Collect each line of the records containing the string "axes".

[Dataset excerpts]

┏━━

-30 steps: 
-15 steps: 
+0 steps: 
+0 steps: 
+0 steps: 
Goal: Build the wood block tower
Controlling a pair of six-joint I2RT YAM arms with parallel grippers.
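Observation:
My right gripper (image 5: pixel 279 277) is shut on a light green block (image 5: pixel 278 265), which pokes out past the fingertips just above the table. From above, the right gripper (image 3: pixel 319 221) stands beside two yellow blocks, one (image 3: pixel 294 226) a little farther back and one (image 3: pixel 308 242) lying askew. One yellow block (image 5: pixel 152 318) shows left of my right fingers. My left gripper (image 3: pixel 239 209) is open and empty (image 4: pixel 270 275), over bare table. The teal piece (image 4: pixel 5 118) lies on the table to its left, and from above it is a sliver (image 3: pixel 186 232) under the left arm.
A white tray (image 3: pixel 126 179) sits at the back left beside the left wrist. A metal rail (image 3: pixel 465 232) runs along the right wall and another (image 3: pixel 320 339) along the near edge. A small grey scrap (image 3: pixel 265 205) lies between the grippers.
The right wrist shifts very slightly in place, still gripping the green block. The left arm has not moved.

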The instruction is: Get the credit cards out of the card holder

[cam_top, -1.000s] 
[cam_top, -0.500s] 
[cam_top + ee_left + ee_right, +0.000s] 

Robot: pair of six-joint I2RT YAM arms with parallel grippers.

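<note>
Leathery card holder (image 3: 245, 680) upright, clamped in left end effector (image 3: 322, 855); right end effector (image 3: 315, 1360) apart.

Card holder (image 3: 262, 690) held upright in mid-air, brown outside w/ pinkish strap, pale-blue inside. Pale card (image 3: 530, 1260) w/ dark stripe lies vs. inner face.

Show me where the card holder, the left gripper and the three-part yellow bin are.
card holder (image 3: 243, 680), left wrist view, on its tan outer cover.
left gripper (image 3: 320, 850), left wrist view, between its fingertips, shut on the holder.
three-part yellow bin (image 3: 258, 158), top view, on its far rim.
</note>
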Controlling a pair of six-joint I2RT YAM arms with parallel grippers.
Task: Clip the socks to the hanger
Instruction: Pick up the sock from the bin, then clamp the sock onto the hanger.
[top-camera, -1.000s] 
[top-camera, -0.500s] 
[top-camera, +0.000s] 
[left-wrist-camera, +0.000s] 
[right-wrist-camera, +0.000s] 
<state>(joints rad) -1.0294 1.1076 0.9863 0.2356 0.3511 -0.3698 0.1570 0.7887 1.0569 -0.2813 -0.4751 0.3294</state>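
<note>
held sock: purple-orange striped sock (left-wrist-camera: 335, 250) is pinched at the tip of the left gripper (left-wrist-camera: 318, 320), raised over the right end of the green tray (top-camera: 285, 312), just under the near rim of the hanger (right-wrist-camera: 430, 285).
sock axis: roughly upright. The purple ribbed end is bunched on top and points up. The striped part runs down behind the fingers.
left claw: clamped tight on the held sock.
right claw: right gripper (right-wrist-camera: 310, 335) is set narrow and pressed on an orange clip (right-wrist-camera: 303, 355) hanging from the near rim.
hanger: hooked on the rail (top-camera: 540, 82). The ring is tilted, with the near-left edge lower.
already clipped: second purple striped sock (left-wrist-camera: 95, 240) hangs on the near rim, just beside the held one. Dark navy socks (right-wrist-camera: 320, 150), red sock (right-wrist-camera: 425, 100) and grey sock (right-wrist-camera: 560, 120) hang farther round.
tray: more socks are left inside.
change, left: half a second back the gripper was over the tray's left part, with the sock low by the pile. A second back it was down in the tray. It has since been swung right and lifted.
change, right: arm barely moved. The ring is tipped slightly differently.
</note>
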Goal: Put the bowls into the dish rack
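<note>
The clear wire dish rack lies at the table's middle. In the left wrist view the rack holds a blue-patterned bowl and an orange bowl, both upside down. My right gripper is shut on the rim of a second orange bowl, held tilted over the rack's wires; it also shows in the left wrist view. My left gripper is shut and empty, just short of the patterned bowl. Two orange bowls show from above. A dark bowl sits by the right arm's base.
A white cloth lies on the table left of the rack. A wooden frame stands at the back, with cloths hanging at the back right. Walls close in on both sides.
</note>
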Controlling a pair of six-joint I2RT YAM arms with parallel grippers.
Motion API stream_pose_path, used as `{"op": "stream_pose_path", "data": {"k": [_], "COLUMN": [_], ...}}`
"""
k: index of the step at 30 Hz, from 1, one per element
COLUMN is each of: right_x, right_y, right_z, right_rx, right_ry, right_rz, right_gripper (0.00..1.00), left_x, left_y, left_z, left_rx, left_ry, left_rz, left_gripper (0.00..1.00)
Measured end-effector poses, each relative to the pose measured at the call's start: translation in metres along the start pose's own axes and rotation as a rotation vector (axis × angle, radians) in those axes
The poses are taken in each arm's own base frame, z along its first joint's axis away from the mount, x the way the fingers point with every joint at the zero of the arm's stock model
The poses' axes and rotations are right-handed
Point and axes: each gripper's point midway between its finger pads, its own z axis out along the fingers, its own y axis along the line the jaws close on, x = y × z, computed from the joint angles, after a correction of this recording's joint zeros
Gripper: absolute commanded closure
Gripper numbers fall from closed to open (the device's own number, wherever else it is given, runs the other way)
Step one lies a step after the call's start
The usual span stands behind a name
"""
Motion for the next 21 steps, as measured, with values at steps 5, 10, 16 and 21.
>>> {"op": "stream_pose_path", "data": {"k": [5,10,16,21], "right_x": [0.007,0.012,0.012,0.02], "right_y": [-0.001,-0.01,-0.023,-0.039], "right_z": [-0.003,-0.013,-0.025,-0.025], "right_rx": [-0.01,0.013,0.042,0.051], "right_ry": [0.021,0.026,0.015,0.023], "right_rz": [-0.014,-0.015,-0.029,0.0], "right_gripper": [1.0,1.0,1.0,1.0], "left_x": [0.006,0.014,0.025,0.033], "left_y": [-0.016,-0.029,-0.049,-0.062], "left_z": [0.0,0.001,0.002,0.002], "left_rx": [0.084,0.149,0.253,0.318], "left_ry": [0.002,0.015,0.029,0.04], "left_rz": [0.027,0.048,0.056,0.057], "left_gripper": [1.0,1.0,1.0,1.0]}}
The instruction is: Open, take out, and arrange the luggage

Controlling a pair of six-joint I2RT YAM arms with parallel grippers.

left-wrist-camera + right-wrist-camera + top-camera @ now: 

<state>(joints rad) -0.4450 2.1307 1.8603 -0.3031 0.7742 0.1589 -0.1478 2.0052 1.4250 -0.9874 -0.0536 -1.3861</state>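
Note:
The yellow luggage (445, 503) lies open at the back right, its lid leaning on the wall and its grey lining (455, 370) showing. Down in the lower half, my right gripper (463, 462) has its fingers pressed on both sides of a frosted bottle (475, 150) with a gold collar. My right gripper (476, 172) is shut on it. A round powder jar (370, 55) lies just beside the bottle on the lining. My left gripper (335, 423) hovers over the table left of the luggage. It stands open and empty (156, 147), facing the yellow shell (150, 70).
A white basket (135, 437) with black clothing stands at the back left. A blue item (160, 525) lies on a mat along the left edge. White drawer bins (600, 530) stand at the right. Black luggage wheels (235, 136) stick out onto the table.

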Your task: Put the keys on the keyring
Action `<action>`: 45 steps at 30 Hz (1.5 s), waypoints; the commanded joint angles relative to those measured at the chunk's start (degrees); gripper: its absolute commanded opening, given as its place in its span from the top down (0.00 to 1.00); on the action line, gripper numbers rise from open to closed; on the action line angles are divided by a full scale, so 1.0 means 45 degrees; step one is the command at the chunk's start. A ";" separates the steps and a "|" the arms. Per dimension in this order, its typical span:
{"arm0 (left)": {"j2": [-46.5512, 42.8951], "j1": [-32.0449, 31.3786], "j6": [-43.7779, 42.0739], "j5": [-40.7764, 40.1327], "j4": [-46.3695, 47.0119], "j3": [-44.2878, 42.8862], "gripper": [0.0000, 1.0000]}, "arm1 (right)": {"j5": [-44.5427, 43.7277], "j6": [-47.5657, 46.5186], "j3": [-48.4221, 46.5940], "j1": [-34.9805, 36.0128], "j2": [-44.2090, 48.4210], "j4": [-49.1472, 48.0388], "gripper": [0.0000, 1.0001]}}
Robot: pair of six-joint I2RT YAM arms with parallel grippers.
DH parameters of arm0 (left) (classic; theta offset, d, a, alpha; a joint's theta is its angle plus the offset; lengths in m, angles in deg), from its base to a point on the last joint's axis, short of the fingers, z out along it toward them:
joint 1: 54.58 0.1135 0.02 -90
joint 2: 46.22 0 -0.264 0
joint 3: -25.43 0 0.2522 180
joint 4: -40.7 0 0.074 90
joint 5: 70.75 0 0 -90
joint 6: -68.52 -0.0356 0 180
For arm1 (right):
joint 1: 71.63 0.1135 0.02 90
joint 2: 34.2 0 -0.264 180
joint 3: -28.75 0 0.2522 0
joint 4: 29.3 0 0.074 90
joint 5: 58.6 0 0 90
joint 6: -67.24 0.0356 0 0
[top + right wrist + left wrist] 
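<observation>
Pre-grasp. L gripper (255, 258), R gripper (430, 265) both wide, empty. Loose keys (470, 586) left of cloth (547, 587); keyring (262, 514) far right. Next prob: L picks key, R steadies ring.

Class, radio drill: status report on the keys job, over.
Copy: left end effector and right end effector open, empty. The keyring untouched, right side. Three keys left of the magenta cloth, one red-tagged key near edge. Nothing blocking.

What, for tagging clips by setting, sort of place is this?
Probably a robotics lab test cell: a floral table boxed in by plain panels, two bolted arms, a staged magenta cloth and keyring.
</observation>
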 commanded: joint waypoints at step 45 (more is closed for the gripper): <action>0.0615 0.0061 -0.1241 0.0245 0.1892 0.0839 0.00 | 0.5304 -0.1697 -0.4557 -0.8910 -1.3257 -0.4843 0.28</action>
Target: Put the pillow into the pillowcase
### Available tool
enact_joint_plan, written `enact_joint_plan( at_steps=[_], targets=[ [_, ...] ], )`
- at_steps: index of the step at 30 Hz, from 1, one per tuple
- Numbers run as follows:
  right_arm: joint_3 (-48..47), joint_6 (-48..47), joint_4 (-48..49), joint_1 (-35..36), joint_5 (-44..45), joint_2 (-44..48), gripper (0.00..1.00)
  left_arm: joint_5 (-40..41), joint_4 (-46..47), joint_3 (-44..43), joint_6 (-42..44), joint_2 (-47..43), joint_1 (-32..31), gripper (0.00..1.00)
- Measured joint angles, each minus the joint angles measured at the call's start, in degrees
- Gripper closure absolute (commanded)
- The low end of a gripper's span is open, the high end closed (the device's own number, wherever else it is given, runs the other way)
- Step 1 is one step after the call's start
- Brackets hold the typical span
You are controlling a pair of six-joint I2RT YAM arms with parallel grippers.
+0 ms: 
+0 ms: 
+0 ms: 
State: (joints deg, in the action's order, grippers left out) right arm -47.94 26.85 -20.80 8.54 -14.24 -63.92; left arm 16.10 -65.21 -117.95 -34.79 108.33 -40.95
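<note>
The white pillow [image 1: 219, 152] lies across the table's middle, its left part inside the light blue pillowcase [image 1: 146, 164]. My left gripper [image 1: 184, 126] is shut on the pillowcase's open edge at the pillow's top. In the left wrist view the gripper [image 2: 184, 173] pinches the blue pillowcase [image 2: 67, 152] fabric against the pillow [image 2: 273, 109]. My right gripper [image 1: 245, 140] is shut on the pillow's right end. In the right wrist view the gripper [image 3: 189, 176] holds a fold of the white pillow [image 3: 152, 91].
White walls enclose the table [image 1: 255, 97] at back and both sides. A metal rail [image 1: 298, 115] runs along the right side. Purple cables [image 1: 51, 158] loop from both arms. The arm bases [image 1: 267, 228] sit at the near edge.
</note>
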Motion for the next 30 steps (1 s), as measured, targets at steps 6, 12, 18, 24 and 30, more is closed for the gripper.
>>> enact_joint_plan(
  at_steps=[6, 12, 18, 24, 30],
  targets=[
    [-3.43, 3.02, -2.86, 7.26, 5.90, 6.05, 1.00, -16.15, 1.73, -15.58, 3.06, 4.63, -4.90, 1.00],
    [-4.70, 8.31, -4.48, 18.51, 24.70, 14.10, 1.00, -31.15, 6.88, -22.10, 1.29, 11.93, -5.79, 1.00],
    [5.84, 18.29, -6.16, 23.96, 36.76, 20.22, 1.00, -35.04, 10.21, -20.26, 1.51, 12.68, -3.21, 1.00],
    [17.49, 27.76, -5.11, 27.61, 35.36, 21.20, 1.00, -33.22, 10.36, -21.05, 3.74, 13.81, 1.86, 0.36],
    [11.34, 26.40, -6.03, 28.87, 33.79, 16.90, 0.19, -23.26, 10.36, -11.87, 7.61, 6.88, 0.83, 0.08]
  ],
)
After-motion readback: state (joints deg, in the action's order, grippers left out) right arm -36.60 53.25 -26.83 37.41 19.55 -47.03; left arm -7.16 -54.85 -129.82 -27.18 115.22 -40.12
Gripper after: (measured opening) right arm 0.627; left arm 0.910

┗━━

Exercise result.
Measured end-effector poses, each relative to the pose measured at the call's start: translation in metres along the start pose's own axes and rotation as a rotation vector (axis × angle, radians) in those axes
The poses' axes and rotations are right-handed
Point and axes: each gripper's point midway between its finger pads, its own z axis out along the fingers, its own y axis along the line the jaws close on, x = y × z, computed from the joint angles, after a correction of this recording's joint zeros

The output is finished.